What the task asks: Here are the records. Write out exactly the lines between the one holding "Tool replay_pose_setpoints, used" and the one holding "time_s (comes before", inclusive.

(Source records)
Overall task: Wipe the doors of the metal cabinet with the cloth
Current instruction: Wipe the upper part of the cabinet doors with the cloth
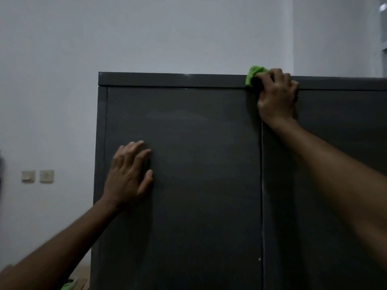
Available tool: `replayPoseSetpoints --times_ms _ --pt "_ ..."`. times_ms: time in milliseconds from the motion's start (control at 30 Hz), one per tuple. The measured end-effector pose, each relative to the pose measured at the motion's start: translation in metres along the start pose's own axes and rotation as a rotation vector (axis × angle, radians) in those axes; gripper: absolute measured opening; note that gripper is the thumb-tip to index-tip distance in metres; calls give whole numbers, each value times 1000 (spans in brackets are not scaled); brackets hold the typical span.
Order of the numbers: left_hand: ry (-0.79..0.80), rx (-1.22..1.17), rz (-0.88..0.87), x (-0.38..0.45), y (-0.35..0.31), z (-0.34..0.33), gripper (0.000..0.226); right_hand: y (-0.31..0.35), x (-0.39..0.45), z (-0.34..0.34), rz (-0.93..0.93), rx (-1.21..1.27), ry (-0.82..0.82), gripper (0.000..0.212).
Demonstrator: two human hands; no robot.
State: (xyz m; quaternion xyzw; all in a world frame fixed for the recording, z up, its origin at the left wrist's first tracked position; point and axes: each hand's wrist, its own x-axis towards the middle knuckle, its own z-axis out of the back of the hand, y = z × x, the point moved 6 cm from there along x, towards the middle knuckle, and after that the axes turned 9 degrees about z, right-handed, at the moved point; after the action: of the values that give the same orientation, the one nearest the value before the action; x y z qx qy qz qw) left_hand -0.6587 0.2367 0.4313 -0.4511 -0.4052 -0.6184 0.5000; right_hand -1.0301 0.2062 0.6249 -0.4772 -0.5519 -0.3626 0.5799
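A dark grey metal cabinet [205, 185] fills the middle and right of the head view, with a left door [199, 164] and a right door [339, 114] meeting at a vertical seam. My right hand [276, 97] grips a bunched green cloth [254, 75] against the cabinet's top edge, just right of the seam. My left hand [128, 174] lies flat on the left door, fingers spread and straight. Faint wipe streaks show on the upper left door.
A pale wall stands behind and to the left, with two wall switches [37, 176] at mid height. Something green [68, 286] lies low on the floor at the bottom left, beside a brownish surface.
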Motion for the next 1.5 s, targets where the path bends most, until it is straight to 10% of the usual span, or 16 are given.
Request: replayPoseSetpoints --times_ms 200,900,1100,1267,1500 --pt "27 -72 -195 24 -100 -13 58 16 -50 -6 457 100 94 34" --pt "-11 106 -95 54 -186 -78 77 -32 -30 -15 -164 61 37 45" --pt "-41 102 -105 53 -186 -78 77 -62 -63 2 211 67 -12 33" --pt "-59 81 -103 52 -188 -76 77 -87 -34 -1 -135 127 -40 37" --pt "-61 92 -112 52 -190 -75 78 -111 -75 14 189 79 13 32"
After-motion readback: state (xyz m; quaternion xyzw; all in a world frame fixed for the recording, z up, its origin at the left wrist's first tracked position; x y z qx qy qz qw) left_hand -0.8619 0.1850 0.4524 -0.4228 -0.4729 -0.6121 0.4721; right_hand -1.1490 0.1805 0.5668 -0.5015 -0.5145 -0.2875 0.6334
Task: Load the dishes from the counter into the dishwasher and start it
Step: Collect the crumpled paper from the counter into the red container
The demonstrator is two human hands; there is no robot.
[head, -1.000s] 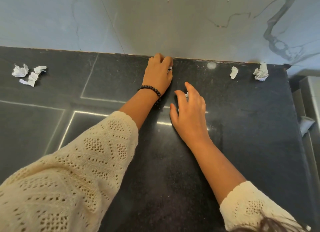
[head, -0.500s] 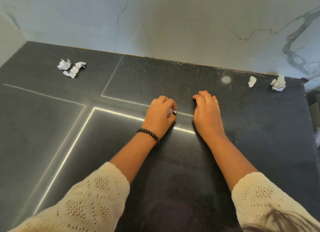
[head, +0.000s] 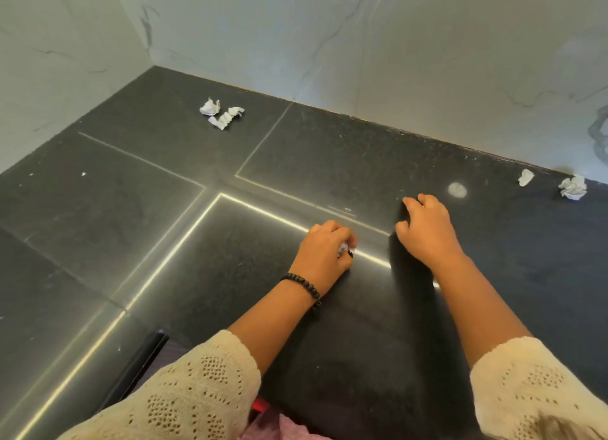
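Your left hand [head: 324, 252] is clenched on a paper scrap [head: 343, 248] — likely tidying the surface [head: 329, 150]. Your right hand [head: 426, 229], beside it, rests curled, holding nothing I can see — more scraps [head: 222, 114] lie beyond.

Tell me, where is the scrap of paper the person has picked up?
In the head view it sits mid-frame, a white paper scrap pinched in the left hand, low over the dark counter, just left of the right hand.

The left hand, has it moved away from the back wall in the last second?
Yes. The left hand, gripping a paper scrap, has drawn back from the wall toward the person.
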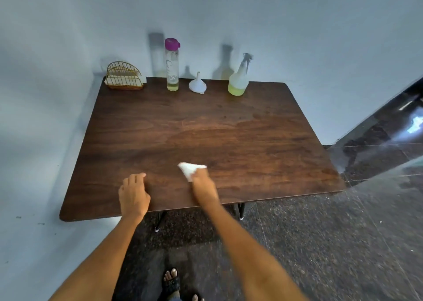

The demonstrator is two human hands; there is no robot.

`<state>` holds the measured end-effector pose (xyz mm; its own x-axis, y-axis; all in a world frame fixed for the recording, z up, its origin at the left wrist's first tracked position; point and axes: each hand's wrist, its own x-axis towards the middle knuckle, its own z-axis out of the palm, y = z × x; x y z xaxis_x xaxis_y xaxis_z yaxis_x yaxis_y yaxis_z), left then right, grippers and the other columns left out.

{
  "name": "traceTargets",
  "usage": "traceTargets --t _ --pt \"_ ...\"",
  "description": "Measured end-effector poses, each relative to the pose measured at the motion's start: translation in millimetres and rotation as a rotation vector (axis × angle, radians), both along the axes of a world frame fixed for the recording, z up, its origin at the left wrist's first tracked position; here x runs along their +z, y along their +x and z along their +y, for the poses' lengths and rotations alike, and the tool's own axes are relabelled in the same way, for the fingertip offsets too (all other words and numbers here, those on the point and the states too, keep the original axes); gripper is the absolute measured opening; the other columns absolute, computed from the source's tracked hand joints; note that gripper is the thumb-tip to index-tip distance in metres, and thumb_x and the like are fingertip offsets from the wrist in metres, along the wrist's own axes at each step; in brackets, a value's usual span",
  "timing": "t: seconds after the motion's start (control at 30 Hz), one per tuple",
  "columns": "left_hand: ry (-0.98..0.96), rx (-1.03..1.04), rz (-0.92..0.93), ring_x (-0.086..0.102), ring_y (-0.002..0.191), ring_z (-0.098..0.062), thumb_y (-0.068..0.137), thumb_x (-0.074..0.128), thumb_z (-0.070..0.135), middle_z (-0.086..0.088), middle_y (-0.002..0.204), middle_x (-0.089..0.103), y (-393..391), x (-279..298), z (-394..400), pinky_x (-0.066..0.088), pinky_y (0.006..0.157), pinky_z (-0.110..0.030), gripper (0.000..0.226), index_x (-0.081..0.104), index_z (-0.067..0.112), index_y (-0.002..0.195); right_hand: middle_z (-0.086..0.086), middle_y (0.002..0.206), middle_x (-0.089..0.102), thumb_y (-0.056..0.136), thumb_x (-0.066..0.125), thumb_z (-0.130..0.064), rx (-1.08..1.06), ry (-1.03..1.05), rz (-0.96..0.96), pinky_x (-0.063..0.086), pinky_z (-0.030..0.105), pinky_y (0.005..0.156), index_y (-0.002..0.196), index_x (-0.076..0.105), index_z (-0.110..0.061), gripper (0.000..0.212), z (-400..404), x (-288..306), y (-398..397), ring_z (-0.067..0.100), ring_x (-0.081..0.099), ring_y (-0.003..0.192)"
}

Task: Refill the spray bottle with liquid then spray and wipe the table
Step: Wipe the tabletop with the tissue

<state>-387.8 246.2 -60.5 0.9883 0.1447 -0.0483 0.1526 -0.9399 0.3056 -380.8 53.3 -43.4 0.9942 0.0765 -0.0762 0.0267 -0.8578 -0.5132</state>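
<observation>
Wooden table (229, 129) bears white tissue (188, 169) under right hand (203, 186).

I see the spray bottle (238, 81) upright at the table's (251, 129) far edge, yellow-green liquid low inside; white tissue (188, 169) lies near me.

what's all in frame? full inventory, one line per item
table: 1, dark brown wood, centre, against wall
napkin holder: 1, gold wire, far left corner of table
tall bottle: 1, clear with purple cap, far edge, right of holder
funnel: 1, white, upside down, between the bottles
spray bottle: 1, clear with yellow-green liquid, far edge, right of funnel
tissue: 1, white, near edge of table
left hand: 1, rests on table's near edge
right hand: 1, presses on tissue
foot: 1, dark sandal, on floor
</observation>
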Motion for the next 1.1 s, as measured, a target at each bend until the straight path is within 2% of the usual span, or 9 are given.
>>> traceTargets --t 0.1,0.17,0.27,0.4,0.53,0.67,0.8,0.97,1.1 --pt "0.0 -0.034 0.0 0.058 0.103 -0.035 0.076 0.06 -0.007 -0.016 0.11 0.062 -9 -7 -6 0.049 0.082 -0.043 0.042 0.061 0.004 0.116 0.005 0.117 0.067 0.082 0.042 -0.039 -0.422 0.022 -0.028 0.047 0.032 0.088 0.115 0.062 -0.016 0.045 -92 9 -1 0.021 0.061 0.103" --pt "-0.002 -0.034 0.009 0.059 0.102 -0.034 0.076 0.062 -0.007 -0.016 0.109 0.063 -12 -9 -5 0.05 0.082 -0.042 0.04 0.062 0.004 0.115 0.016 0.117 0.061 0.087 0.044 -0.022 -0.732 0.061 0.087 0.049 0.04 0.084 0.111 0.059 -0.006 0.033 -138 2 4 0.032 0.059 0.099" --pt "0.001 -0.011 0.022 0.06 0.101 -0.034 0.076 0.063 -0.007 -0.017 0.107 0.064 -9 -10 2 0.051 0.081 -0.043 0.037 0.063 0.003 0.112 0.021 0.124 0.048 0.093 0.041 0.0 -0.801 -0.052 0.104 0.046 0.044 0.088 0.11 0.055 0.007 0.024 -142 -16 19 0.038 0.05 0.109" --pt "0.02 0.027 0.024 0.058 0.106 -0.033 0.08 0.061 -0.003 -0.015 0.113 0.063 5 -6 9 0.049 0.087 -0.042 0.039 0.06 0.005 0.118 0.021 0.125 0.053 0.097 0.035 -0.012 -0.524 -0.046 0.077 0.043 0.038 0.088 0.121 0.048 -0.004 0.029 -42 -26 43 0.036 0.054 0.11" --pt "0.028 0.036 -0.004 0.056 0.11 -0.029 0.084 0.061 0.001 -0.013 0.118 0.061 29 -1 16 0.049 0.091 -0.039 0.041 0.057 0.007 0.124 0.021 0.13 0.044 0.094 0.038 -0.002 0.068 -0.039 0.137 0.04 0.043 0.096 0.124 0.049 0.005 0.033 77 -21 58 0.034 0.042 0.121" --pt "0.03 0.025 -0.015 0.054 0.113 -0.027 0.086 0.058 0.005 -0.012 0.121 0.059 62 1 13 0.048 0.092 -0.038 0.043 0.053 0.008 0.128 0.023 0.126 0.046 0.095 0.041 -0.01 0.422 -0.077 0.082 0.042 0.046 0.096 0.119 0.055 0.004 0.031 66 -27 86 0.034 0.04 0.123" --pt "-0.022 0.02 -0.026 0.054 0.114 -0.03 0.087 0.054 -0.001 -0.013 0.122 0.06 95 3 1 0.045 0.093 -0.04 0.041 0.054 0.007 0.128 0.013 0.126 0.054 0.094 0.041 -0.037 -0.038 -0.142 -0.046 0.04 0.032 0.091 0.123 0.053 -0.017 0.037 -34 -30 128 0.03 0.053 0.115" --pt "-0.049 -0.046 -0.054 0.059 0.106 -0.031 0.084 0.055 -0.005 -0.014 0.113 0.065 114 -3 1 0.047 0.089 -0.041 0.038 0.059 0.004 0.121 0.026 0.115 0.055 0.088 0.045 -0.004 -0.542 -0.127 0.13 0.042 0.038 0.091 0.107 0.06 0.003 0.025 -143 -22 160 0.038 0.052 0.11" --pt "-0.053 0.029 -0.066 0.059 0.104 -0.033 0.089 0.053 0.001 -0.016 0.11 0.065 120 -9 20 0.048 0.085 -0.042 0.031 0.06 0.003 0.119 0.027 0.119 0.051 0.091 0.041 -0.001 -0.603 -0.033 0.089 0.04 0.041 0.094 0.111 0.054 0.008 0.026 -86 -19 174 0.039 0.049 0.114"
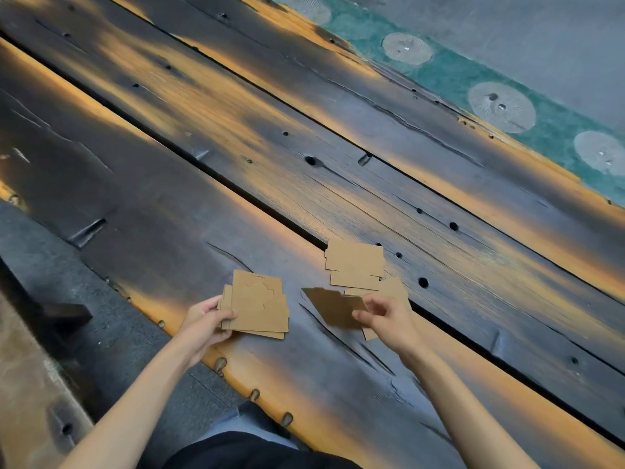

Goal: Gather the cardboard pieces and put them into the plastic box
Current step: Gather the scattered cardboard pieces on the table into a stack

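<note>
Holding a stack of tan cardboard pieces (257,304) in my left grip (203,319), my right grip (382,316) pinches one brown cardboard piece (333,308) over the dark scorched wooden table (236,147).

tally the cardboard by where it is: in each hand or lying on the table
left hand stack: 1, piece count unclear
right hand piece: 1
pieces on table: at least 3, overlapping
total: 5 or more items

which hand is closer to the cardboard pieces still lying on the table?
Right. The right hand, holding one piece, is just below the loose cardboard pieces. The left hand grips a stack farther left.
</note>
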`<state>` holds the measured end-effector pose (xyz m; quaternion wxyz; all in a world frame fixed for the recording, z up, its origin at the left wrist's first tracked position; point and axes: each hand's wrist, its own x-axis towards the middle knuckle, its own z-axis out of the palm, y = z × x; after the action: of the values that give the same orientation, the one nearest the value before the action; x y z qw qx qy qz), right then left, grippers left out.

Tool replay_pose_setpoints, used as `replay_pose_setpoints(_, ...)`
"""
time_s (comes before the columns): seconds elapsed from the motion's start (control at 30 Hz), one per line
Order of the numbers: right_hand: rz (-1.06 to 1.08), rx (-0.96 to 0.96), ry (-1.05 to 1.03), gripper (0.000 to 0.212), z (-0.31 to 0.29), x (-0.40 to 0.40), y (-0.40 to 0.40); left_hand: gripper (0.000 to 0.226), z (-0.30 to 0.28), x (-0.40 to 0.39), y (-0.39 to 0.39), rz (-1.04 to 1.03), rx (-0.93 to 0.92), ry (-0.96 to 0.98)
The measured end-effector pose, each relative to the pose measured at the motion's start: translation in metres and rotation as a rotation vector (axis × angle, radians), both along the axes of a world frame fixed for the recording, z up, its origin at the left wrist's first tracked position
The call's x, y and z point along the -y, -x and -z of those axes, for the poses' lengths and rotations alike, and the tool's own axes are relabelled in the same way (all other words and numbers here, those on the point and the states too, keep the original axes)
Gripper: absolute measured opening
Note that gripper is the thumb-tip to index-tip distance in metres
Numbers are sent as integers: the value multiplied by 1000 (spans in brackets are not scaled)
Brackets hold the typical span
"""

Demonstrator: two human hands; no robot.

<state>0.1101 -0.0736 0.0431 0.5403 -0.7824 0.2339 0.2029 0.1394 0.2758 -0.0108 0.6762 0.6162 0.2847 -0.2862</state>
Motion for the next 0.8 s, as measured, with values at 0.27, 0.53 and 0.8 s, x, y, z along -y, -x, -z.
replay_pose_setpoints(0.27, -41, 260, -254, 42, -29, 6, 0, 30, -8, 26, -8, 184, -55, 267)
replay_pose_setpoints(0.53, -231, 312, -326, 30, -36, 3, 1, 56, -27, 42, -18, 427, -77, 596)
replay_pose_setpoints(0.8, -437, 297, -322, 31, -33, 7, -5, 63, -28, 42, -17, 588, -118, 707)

Exercise output:
Tool replay_pose_setpoints, used as `replay_pose_setpoints(_, ...)`
"""
time_s (comes before the columns): seconds elapsed from the motion's start (control at 30 Hz), one per line

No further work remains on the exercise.